Ms Jones became a manager of Medreport and later an owner and director, continuing to run the company after Mr Asplin transferred his interest in it to her.

They appealed the confiscation orders on various grounds with limited success. The Court of Appeal agreed that the salaries of the two men included in the calculation of benefit should have been net rather than gross, and the value of their pensions should been on a net basis too.

But it upheld HHJ Beddoe’s decision to include the salaries – nearly £4m for Mr Asplin and £285,000 for Mr Kearns – as benefits received from the conspiracy for the purposes of the confiscation orders.

While “a considerable part” of their work at DAS was unconnected with the fraud, and indeed they contributed to DAS’s overall success, “it is impossible to sever legitimate work promoting DAS’s interests from illegitimate work connected to the commission of the fraud. Rather, on the facts here, the two were inextricably linked”.

Lord Justice Males continued: “Nor is it possible to quantify that part of their work which can be regarded as legitimate. It is impossible, therefore, to allocate part of their salaries to legitimate work.

“As the judge said, any attempt to do so would involve plucking a figure out of the air in circumstances where there is no factual basis for drawing such a distinction.

“In the circumstances it is clear, in our judgment, that Asplin and Kearns cannot be regarded as having given full value for the salaries which they received.”

However, in relation to the compensation orders, the court said the salaries should not be included.

While DAS would have dismissed Mr Asplin and Mr Kearns if it had known about their involvement with Medreport, it would have paid equivalent salaries to another CEO and head of claims.

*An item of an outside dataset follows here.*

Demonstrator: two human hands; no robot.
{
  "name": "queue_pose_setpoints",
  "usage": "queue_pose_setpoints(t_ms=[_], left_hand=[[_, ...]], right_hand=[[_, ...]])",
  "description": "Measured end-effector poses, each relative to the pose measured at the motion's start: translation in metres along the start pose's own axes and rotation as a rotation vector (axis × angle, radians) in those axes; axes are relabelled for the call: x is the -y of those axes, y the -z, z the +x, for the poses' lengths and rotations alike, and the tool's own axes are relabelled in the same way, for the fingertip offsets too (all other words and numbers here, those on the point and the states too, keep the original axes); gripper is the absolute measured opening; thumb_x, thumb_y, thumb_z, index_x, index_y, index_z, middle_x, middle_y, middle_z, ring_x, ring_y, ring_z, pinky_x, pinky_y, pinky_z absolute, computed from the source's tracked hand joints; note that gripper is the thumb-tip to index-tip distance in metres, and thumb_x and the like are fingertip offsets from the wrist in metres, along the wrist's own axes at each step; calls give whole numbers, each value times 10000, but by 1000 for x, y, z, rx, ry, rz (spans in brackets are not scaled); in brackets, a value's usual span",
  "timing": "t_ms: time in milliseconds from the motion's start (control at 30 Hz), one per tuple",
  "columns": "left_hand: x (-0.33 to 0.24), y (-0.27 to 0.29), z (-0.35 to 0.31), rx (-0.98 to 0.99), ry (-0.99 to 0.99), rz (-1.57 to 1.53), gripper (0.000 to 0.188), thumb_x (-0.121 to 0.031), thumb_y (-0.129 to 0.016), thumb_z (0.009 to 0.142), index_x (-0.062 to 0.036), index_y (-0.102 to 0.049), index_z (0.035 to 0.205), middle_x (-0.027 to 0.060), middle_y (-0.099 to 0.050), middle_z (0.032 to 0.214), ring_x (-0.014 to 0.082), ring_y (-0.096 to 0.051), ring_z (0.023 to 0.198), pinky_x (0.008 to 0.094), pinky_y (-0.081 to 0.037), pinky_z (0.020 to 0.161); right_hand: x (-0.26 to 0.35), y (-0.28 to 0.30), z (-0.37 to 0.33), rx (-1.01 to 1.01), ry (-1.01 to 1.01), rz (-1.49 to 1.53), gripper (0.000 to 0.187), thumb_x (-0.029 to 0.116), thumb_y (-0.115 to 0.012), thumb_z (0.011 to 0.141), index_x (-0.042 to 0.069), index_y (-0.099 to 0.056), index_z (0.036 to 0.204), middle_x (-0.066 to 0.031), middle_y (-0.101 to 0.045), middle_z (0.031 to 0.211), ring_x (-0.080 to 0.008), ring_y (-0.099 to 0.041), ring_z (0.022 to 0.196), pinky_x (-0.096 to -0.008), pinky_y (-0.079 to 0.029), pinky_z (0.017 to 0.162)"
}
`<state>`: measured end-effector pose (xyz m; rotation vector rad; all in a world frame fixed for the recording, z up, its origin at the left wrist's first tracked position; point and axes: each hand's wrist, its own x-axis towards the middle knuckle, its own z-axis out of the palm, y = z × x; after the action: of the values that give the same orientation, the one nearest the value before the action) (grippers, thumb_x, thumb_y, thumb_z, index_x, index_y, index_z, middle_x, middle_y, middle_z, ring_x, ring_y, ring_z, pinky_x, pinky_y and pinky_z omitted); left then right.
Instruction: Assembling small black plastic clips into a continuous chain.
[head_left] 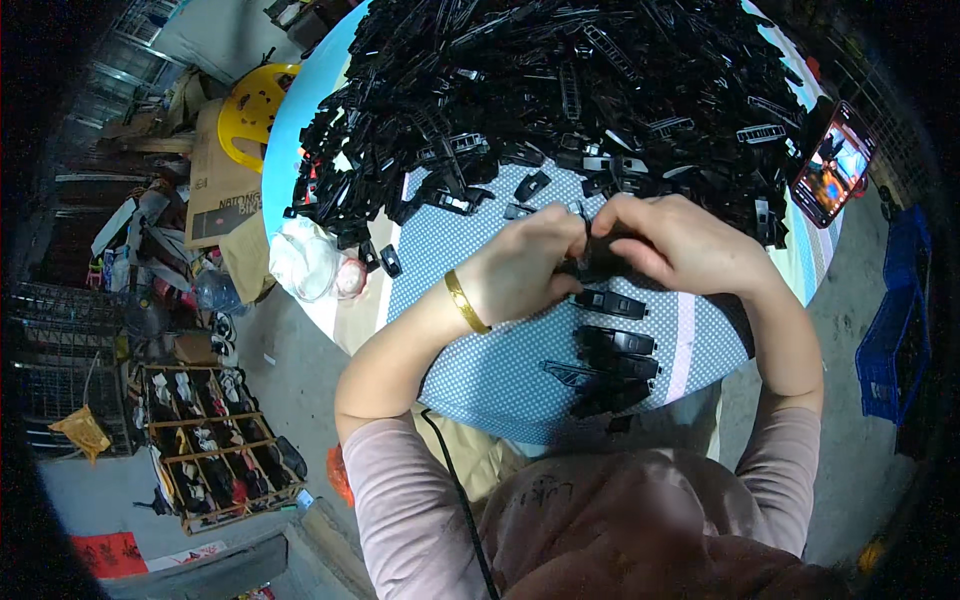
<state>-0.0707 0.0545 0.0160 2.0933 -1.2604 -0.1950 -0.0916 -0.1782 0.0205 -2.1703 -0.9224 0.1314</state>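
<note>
My left hand (522, 262), with a gold bracelet at its wrist, and my right hand (692, 242) meet over the patterned tablecloth (470, 365). Their bent fingertips pinch a small dark piece (588, 232) between them, mostly hidden by the fingers. Just below the hands, several black plastic parts (612, 304) lie in a rough column toward my body. A flat, ladder-like black part (568, 373) rests beside them. Beyond my fingers spreads a large heap of similar black plastic parts (570, 90), with a loose one (532, 186) at its near edge.
A lit phone (836, 165) leans at the table's right edge. On the left edge sits a white plastic bag (303, 262). A yellow stool (250, 115) and cardboard box (222, 180) stand left of the table, a shoe rack (215, 440) lower left, blue crates (893, 320) right.
</note>
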Motion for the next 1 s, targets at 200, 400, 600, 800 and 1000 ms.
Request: queue_pose_setpoints(t_ms=[200, 400, 600, 800, 1000], left_hand=[[-16, -10, 3, 71, 268, 15, 398, -93, -756, 734, -59, -556, 1077, 175, -634, 892, 354, -641, 804, 399, -519, 701], [-5, -19, 3, -51, 215, 259, 312, -132, -668, 818, -22, -569, 1094, 205, -643, 881, 346, -662, 807, 414, -539, 672], [27, -10, 8, -70, 56, 167, 222, -111, -607, 841, -4, -627, 1034, 189, -646, 1014, 331, -656, 878, 395, -527, 760], [22, -8, 5, -133, 137, 207, 264, -95, -749, 712, -36, -669, 957, 139, -603, 819, 326, -609, 815, 404, -509, 719], [15, -14, 3, -223, 108, 239, 252, -116, -821, 640, -58, -675, 837, 120, -587, 795, 314, -600, 755, 375, -490, 677]], right_hand=[[-4, -3, -2, 110, -8, -98, 241, 60, -666, 756, 24, -589, 982, -137, -621, 776, -319, -637, 742, -398, -492, 667], [-8, -5, 0, -54, 44, -402, 252, 90, -742, 683, -8, -661, 900, -134, -607, 897, -318, -599, 890, -406, -509, 752], [-6, -5, 4, -217, 21, -433, 247, 110, -726, 698, -8, -676, 909, -126, -607, 851, -296, -607, 826, -389, -508, 707], [-6, -19, 4, -194, 67, -303, 244, 121, -718, 702, -18, -687, 899, -129, -643, 808, -292, -634, 775, -385, -521, 680], [2, -13, -1, -117, 19, -366, 210, 114, -742, 685, -15, -701, 845, -124, -636, 782, -291, -634, 771, -385, -518, 670]])
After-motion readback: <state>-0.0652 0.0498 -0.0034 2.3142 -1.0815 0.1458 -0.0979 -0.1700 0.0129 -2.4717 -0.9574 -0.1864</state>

“To make an award of compensation in the full amount of the salaries paid would therefore provide DAS with an unwarranted windfall,” Males LJ said, especially as they did provide some value for the salaries they received.

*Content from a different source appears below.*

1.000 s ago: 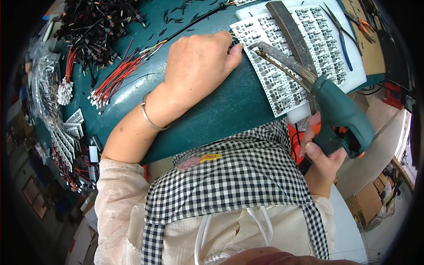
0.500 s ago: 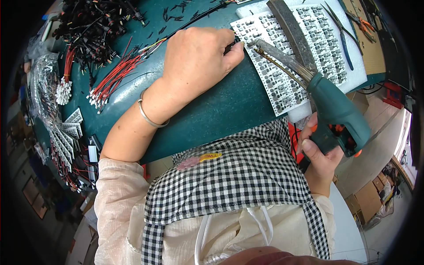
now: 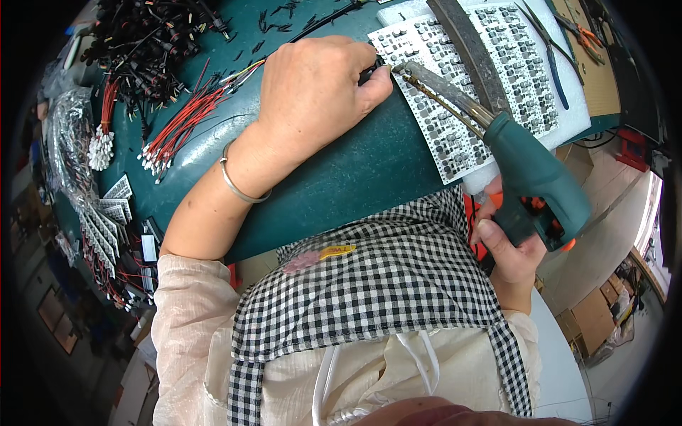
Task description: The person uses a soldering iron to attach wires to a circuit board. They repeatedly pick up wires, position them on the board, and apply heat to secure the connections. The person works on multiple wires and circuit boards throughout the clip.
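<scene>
My left hand (image 3: 312, 92) is closed near the far edge of the table, thumb and fingers pinching a small black piece (image 3: 371, 71) that is mostly hidden by the fingers. In my right hand (image 3: 513, 252) I grip a green pistol-shaped heat gun (image 3: 538, 174) by its handle. Its long metal nozzle points up and left, its tip close beside my left thumb. Beneath the nozzle lies a white sheet of small circuit boards (image 3: 444, 128), with a dark metal bar (image 3: 472, 60) across it. Thin coloured wires run out to the left from behind my left hand.
Red wires with white connectors (image 3: 181, 131) lie left on the green table (image 3: 341, 181). Black cable connectors (image 3: 145, 50) are piled at the far left. Small black tube bits (image 3: 273, 25) are scattered at the back. Blue-handled tweezers (image 3: 550, 64) and orange pliers (image 3: 586, 41) lie at right.
The heat gun has shifted slightly left and down, its nozzle tip now closer to my left thumb. My left hand has moved slightly left and keeps its pinch.
</scene>
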The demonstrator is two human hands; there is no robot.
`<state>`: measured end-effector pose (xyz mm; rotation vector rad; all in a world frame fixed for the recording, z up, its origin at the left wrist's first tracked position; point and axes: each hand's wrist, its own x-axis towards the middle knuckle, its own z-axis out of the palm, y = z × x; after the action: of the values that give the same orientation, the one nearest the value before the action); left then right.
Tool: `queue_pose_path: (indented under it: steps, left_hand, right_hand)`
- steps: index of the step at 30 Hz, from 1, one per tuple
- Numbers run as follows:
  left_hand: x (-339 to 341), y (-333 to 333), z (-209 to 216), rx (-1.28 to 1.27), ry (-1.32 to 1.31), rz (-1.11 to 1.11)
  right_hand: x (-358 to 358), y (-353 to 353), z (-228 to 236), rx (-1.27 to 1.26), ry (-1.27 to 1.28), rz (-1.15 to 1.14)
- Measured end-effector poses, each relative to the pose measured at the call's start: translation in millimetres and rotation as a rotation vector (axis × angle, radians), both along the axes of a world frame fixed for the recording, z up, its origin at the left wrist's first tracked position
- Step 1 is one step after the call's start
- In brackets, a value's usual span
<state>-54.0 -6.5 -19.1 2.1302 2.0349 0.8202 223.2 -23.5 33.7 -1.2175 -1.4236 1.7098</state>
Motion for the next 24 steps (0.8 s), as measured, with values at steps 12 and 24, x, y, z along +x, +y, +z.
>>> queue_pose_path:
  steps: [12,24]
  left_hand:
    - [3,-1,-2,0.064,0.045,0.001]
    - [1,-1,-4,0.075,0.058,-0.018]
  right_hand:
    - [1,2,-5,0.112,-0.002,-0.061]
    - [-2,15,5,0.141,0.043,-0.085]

He added: “The fact that the salary does count as part of a defendant’s benefit for the purpose of confiscation but does not count as part of the victim’s loss for the purpose of compensation may seem superficially odd, but in reality it merely illustrates the differences between these two regimes.”

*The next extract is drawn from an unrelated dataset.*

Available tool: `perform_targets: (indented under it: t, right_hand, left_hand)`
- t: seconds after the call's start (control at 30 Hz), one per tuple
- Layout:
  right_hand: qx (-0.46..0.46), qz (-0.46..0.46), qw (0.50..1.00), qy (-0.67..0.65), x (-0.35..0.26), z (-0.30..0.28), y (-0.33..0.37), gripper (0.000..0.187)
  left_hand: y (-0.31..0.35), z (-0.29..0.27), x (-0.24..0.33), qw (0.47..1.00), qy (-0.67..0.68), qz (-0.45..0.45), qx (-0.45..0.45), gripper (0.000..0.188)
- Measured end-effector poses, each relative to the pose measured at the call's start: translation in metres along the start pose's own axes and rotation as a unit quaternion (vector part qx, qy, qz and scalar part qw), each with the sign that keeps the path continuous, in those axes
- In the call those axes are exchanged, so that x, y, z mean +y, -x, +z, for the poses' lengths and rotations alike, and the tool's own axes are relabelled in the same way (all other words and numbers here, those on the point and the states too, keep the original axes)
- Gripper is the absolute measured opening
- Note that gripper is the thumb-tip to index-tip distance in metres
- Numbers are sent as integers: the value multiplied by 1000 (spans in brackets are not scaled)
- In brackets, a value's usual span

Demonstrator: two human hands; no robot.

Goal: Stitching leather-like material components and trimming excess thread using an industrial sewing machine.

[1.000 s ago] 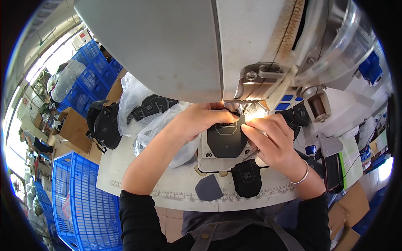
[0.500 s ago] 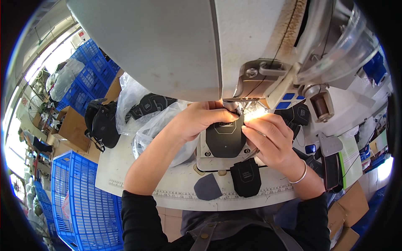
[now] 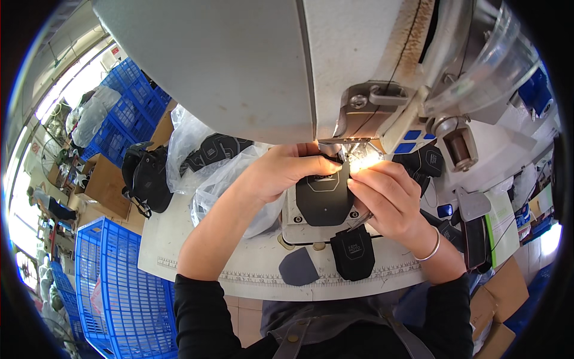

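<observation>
A black padded fabric piece [image 3: 326, 206] with a pale printed outline lies flat under the needle area of a sewing machine [image 3: 227, 66], lit by a bright lamp. At its upper left edge my left hand [image 3: 278, 173] is closed, thumb on top. My right hand [image 3: 391, 194] pinches the right edge close to the needle, and a thin metal pointed tool [image 3: 362, 220] sticks out from under its palm; its kind is hidden. Glare hides the needle and the fingertips there. Nearer me lie a similar black piece [image 3: 354, 254] and a plain grey-blue fabric piece [image 3: 299, 268].
Clear plastic bags [image 3: 230, 185] with black pieces lie left on the white worktable [image 3: 197, 239], near a black bag [image 3: 146, 176]. More black pieces [image 3: 427, 160] are at right, beside a thread spool [image 3: 459, 149]. A blue crate [image 3: 122, 287] stands left of the table.
The whole view has shifted very slightly. Both hands keep their hold on the black piece, which stays in the same place under the machine.
</observation>
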State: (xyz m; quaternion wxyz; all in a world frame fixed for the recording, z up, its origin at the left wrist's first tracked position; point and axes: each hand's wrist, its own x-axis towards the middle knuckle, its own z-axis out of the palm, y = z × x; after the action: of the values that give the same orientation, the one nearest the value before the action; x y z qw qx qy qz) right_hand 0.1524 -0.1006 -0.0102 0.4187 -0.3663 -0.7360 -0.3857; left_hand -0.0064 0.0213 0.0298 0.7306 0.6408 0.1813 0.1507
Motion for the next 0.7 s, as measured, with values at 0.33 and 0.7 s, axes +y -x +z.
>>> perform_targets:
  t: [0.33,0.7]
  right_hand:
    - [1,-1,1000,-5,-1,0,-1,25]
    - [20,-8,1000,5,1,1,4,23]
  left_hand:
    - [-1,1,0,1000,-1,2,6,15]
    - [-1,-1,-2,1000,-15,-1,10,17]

The judge said removing the salaries left a loss for DAS of £7m. “In view of the defendants’ realisable assets, the compensation actually ordered against each of them was less than this (and in the cases of Asplin and Kearns, the realisable asset figure will need to be reduced to some extent as a result of our decision on the pension issue).

“Accordingly, notwithstanding Asplin’s success on the point of principle, the compensation order made against him (and against the other defendants) must stand.”